AIM OF THE EXERCISE: Give back the listing underneath, unchanged and complete.

PROVIDED MATERIAL:
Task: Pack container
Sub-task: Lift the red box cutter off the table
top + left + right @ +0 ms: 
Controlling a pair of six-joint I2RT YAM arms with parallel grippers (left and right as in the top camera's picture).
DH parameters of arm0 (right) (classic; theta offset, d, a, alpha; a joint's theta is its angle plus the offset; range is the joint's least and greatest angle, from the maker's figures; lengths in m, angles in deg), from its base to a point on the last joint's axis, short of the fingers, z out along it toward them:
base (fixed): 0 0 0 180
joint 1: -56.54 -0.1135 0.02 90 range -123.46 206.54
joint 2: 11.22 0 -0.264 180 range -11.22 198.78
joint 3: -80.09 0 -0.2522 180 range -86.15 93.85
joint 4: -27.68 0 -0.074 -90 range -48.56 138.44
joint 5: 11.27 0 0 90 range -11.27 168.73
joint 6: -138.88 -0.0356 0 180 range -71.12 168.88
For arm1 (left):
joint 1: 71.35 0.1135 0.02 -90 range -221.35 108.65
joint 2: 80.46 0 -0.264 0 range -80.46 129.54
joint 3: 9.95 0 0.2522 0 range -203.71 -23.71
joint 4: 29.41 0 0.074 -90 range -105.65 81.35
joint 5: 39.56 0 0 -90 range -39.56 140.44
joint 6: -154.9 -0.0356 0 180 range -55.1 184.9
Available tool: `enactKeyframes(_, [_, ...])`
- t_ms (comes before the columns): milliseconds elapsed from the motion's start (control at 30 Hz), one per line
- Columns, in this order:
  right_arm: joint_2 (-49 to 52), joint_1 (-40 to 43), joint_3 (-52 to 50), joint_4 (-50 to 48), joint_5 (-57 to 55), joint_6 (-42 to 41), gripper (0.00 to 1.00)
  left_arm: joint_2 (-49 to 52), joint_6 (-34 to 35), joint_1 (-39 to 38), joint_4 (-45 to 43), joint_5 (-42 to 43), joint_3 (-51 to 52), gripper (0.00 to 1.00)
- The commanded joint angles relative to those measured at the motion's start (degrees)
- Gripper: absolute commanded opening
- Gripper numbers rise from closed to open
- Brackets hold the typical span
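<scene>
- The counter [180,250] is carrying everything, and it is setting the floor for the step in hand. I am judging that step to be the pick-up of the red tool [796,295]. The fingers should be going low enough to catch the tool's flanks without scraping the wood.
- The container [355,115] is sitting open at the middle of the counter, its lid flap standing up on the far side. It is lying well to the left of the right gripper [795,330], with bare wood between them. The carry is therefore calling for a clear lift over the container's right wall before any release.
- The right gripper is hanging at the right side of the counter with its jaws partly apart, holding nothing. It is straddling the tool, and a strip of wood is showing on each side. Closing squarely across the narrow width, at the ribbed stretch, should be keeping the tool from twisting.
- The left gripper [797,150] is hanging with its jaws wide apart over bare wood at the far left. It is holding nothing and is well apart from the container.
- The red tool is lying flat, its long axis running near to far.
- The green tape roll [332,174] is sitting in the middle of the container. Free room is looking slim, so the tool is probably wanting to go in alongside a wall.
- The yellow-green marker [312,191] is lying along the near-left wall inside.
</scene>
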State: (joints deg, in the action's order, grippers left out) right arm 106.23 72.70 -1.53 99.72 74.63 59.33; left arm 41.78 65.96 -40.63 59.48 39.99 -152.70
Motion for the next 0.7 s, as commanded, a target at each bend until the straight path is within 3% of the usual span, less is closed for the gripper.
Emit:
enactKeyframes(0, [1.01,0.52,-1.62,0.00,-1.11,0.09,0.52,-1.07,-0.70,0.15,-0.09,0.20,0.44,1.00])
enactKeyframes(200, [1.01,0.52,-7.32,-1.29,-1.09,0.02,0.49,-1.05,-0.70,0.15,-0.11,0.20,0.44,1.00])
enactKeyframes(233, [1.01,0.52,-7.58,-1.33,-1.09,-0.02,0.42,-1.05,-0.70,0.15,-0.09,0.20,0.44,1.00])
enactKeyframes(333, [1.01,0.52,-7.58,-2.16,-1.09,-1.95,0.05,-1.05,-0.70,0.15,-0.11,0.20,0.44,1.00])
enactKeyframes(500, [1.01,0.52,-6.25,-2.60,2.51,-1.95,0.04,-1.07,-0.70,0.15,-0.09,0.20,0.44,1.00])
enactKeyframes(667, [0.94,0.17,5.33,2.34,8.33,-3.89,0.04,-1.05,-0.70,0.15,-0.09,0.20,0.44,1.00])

WRITTEN ANSWER:
Task: Pack container
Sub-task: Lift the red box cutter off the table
top + left + right @ +0 ms: 
Controlling a pair of six-joint I2RT YAM arms with parallel grippers (left and right as in the top camera's picture).
DH parameters of arm0 (right) (classic; theta offset, d, a, alpha; a joint's theta is its angle plus the offset; range is the joint's least and greatest angle, from the maker's figures; lengths in m, angles in deg), from its base to a point on the last joint's axis, short of the fingers, z out along it toward them:
base (fixed): 0 0 0 180
joint 1: -56.54 -0.1135 0.02 90 range -123.46 206.54
joint 2: 11.22 0 -0.264 180 range -11.22 198.78
joint 3: -80.09 0 -0.2522 180 range -86.15 93.85
joint 4: -27.68 0 -0.074 -90 range -48.56 138.44
joint 5: 11.27 0 0 90 range -11.27 168.73
joint 6: -138.88 -0.0356 0 180 range -71.12 168.88
For arm1 (left):
joint 1: 71.35 0.1135 0.02 -90 range -221.35 108.65
joint 2: 80.46 0 -0.264 0 range -80.46 129.54
joint 3: 9.95 0 0.2522 0 range -203.71 -23.71
joint 4: 29.41 0 0.074 -90 range -105.65 81.35
joint 5: 39.56 0 0 -90 range -39.56 140.44
joint 6: -154.9 -0.0356 0 180 range -55.1 184.9
Available tool: `enactKeyframes(_, [_, ...])`
- t_ms (comes before the columns): milliseconds elapsed from the motion's start (control at 30 Hz), one per line
- Columns, in this order:
  right_arm: joint_2 (-49 to 52), joint_1 (-40 to 43), joint_3 (-52 to 50), joint_4 (-50 to 48), joint_5 (-57 to 55), joint_6 (-42 to 41), gripper (0.00 to 1.00)
  left_arm: joint_2 (-49 to 52), joint_6 (-34 to 35), joint_1 (-39 to 38), joint_4 (-45 to 43), joint_5 (-42 to 43), joint_3 (-51 to 52), gripper (0.00 to 1.00)
- The commanded joint angles relative to those measured at the motion's start (degrees)
- Gripper: absolute commanded opening
- Gripper numbers rise from closed to open
- Brackets hold the typical span
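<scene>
- The counter [180,250] is carrying everything, and it is setting the floor for the step in hand. I am judging that step to be the pick-up of the red tool [796,295]. The fingers should be going low enough to catch the tool's flanks without scraping the wood.
- The container [355,115] is sitting open at the middle of the counter, its lid flap standing up on the far side. It is lying well to the left of the right gripper [795,330], with bare wood between them. The carry is therefore calling for a clear lift over the container's right wall before any release.
- The right gripper is hanging at the right side of the counter with its jaws partly apart, holding nothing. It is straddling the tool, and a strip of wood is showing on each side. Closing squarely across the narrow width, at the ribbed stretch, should be keeping the tool from twisting.
- The left gripper [797,150] is hanging with its jaws wide apart over bare wood at the far left. It is holding nothing and is well apart from the container.
- The red tool is lying flat, its long axis running near to far.
- The green tape roll [332,174] is sitting in the middle of the container. Free room is looking slim, so the tool is probably wanting to go in alongside a wall.
- The yellow-green marker [312,191] is lying along the near-left wall inside.
</scene>
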State: (joints deg, in the action's order, grippers left out) right arm 106.23 72.70 -1.53 99.72 74.63 59.33; left arm 41.78 65.96 -40.63 59.48 39.99 -152.70
Motion for the next 0.7 s, as commanded, a target at each bend until the straight path is within 3% of the usual span, less is closed for the gripper.
Emit:
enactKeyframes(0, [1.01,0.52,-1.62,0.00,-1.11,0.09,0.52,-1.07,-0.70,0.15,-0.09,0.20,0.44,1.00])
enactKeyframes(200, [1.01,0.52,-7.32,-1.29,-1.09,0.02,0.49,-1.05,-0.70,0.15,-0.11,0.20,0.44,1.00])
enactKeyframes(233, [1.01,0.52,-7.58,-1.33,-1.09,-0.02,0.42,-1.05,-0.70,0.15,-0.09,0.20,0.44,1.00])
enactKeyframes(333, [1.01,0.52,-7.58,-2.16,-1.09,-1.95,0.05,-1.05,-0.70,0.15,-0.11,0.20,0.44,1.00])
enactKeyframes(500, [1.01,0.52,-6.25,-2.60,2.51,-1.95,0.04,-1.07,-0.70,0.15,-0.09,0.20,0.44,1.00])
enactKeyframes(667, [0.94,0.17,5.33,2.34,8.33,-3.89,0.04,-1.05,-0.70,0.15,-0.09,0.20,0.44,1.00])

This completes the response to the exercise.